▶ _STORED DATA_:
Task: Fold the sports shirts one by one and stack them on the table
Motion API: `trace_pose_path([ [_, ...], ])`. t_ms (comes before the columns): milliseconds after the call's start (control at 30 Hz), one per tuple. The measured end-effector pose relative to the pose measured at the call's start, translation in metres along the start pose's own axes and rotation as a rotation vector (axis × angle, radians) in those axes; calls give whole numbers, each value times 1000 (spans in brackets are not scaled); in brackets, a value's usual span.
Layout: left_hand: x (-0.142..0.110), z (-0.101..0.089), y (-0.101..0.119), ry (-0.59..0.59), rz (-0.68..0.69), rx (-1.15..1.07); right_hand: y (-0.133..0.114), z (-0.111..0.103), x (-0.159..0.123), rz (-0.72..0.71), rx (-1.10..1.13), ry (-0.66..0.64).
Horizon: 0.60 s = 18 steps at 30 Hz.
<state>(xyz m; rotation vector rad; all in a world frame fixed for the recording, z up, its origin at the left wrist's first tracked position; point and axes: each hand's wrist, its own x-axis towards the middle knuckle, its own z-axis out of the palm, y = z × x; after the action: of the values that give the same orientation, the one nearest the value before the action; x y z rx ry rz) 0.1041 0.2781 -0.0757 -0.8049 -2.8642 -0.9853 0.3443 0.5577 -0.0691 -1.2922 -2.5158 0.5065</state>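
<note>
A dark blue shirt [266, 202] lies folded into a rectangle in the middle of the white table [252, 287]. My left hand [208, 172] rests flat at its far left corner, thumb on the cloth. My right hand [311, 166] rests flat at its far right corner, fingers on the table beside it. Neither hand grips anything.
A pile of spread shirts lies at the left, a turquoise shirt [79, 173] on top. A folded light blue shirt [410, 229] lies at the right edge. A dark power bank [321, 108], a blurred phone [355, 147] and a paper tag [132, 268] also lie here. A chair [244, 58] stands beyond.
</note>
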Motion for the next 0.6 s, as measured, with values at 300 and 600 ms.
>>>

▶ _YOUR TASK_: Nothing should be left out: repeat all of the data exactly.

▶ _TASK RESULT_:
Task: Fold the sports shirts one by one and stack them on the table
Motion API: `trace_pose_path([ [_, ...], ])`. t_ms (comes before the columns): milliseconds after the call's start (control at 30 Hz), one per tuple. The measured end-effector pose relative to the pose measured at the call's start, translation in metres along the start pose's own axes and rotation as a rotation vector (axis × angle, radians) in those axes; calls give whole numbers, each value times 1000 (spans in brackets are not scaled); in brackets, a value's usual span.
Layout: left_hand: x (-0.142..0.110), z (-0.101..0.089), y (-0.101..0.119), ry (-0.59..0.59), rz (-0.68..0.69), rx (-1.15..1.07); right_hand: y (-0.133..0.114), z (-0.111..0.103), x (-0.159..0.123), rz (-0.72..0.71), rx (-1.10..1.13), ry (-0.66..0.64).
Horizon: 0.60 s = 18 steps at 30 Hz.
<state>(xyz m; rotation vector rad; all in a world frame fixed for the recording, z up, its origin at the left wrist's first tracked position; point and axes: each hand's wrist, its own x-axis towards the middle knuckle, its own z-axis out of the palm, y = z × x; after the action: of the values that give the same orientation, the one nearest the value before the action; x y z rx ry rz) 0.1041 0.2781 -0.0757 -0.8049 -2.8642 -0.9853 0.3443 0.5577 -0.0691 -1.2922 -2.5158 0.5065</state>
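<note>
A dark blue shirt [266, 202] lies folded into a rectangle in the middle of the white table [252, 287]. My left hand [208, 172] rests flat at its far left corner, thumb on the cloth. My right hand [311, 166] rests flat at its far right corner, fingers on the table beside it. Neither hand grips anything.
A pile of spread shirts lies at the left, a turquoise shirt [79, 173] on top. A folded light blue shirt [410, 229] lies at the right edge. A dark power bank [321, 108], a blurred phone [355, 147] and a paper tag [132, 268] also lie here. A chair [244, 58] stands beyond.
</note>
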Motion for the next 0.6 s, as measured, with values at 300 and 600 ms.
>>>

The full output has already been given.